Build a Budget NAS with Raspberry Pi 5

Turn a Raspberry Pi 5 into a network-attached storage server running OpenMediaVault. This guide covers choosing between USB 3.0 drives and NVMe HATs, flashing OMV 7, and configuring SMB and NFS shares accessible from Windows, macOS, and Linux clients.

Intermediate · 1 hour · 6 steps

What You Need

NAS server (4GB is sufficient for OpenMediaVault)
NAS server with headroom for Docker containers alongside OMV

Step-by-Step Instructions

  1. Step 1 Choose Your Storage Strategy

    The Raspberry Pi 5 offers three storage paths for a NAS build, each with different performance and cost tradeoffs. Understanding these before buying hardware saves money and frustration.

    USB 3.0 external drives are the simplest option. The Pi 5 has two USB 3.0 ports, each capable of approximately 420MB/s throughput. A single USB 3.0 SSD like a Samsung T7 delivers around 400MB/s sequential reads. However, Gigabit Ethernet caps network transfers at approximately 110MB/s in practice, so even a USB 3.0 HDD (which typically reads at 100-150MB/s) will nearly saturate the network link. For a budget NAS, a USB 3.0 HDD offers the best cost-per-terabyte.

    The Raspberry Pi M.2 HAT+ ($12) connects an NVMe SSD via the Pi 5's PCIe 2.0 x1 lane, delivering up to 450MB/s reads and 380MB/s writes. This is ideal if you want the OS on NVMe (faster boot, no SD card wear) while using USB drives for bulk storage. The HAT supports 2230 and 2242 form factors.

    For redundancy, connect two USB drives and configure them as a RAID 1 mirror in OpenMediaVault. This protects against single-drive failure but halves your usable capacity. JBOD (just a bunch of disks) pools drives into one volume with no redundancy — fine if you keep separate backups. Avoid RAID 5 on a Pi; the CPU overhead of parity calculations degrades performance significantly on an ARM processor.

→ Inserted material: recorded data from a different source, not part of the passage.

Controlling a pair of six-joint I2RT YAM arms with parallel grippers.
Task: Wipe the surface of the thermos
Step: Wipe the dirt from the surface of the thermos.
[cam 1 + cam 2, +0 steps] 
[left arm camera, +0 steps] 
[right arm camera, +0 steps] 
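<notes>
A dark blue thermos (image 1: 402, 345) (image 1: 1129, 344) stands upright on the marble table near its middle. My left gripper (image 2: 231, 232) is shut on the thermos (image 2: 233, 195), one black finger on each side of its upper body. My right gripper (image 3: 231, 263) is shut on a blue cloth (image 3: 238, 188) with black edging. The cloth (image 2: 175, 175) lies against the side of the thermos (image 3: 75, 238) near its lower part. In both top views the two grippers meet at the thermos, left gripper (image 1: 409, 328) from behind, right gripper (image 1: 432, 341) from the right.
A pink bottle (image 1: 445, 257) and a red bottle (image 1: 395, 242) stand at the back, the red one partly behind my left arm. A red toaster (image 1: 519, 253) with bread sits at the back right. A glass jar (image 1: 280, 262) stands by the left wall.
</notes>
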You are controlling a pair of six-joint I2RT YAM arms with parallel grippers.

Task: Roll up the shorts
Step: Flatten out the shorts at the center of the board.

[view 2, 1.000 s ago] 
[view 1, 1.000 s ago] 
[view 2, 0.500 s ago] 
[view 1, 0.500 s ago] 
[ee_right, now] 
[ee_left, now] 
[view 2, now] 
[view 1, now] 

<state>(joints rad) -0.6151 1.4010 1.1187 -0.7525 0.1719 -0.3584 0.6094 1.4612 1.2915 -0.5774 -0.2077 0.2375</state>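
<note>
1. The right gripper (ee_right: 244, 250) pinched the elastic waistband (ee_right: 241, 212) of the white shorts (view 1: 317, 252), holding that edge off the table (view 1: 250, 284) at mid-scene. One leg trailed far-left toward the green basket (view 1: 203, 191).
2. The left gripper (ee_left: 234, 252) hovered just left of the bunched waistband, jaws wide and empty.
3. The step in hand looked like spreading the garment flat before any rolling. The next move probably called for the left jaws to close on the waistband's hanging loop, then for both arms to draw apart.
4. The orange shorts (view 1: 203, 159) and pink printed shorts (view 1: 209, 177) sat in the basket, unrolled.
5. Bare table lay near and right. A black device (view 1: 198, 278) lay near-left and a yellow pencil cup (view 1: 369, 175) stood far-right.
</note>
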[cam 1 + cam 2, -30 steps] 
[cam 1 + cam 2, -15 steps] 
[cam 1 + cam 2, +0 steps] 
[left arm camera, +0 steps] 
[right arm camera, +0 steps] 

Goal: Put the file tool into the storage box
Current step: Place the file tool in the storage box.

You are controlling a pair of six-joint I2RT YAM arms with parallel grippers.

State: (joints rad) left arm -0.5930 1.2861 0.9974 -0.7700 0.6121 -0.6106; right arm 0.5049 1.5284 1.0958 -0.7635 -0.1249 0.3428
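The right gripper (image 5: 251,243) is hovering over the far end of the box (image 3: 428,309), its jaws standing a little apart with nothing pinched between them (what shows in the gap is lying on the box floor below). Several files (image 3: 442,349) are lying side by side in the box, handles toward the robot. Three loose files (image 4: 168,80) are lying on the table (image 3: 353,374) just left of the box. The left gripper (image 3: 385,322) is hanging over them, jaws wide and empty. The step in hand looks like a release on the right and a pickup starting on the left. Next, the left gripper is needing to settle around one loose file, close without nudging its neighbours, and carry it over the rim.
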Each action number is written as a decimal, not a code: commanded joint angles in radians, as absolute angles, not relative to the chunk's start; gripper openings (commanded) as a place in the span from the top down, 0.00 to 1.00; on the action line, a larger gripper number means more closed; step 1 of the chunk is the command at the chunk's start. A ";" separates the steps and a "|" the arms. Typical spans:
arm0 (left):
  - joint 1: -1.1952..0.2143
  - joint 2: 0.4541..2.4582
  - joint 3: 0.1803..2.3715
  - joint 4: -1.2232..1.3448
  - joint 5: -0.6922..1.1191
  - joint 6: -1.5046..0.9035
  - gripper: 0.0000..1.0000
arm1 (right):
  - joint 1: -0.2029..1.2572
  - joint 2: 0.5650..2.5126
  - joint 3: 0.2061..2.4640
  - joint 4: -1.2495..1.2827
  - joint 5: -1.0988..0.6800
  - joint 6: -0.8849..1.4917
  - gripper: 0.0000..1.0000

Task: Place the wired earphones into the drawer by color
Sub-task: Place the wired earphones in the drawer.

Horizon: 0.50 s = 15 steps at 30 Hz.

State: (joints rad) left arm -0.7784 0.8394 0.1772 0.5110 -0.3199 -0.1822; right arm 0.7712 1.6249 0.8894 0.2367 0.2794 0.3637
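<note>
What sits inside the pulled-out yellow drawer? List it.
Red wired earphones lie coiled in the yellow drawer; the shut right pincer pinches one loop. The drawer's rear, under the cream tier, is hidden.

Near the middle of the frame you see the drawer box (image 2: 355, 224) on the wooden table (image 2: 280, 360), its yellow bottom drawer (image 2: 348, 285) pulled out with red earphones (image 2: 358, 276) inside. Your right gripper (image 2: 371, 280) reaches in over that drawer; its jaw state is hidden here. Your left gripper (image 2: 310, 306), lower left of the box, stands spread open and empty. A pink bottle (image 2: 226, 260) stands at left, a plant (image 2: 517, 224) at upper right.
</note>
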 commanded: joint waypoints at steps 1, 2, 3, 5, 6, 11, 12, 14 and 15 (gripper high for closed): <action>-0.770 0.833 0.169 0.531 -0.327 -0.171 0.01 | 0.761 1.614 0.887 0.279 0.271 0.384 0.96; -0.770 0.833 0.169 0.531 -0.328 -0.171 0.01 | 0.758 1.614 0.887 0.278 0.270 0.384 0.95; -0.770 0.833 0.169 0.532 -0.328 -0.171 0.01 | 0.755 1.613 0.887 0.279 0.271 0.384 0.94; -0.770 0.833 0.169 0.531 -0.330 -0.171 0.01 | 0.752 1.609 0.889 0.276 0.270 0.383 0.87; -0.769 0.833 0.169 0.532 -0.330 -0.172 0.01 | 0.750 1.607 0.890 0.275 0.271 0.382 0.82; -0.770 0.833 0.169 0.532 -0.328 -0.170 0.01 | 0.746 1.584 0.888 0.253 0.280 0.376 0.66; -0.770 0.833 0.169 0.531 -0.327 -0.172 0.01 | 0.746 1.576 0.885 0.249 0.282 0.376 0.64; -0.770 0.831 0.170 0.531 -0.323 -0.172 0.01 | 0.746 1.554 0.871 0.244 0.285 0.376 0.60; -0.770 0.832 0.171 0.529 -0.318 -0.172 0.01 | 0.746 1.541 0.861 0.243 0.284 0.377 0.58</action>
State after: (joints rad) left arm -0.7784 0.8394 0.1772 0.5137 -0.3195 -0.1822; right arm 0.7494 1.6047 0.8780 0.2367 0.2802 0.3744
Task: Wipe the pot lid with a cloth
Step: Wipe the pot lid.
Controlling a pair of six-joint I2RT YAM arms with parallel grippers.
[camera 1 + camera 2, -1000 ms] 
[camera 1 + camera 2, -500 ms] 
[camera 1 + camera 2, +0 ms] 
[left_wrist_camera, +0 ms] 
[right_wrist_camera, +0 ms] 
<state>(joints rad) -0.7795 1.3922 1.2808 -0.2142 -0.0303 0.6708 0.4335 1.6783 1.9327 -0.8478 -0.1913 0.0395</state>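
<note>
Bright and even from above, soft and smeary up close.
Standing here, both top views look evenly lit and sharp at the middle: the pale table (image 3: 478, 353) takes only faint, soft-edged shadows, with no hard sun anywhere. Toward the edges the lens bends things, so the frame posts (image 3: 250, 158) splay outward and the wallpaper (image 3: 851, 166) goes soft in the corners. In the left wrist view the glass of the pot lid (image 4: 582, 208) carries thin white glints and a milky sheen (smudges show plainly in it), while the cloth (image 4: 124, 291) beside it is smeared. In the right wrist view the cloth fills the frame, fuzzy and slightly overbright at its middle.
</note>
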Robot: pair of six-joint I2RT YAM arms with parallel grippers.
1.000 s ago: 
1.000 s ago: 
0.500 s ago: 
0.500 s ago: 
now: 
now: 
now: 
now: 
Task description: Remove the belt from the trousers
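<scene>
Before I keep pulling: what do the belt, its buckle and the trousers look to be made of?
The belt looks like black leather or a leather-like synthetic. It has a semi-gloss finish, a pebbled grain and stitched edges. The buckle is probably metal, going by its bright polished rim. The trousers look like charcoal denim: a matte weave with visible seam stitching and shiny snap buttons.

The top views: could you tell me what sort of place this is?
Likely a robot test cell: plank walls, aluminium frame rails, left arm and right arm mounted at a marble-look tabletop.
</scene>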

    Tip: Use the official Raspberry Pi 27W USB-C power supply. It unlocks 1.6A across the USB ports (up from 600mA default), which is essential for powering external drives without a powered hub.
  2. Step 2 Flash Raspberry Pi OS Lite and Install OpenMediaVault

    Download and install the Raspberry Pi Imager on your computer. Insert a microSD card (16GB minimum, 32GB recommended) and flash Raspberry Pi OS Lite (64-bit, Debian 12 Bookworm). Do not use the desktop version — OMV requires a headless OS and will conflict with a desktop environment.

    In the Raspberry Pi Imager's advanced settings (gear icon), enable SSH, set a username and password, and configure your WiFi credentials as a fallback. Set the hostname to something memorable like "nas" so you can reach it at nas.local on your network.

    Insert the SD card into the Pi 5, connect Ethernet, attach your storage drives, and power on. Wait 60-90 seconds for the first boot to complete, then SSH in: ssh [email protected].

    Install OpenMediaVault 7 with the official install script. Run: wget -O - https://github.com/OpenMediaVault-Plugin-Developers/installScript/raw/master/install | sudo bash. The installation takes 15-30 minutes depending on your internet speed. The Pi reboots automatically when finished. After reboot, the OMV web interface is accessible at http://nas.local (default login: admin / openmediavault).

    Tip: If you plan to boot from NVMe instead of SD, flash the OS to the NVMe drive using the Imager, then update the Pi 5 bootloader via raspi-config to set NVMe as the primary boot device. This eliminates SD card wear entirely.
  3. Step 3 Configure Network Settings

    Open the OMV web interface at http://nas.local in your browser. Log in with the default credentials (admin / openmediavault) and immediately change the admin password under System > General Settings > Web Administrator Password.

    Navigate to Network > Interfaces and verify your Ethernet adapter shows a valid IP address assigned by your router's DHCP. For a NAS that other devices need to find reliably, assign a static IP. Click the Ethernet interface, select Static, and enter an IP outside your router's DHCP range (for example, 192.168.1.50 with subnet 255.255.255.0 and your router's IP as the gateway).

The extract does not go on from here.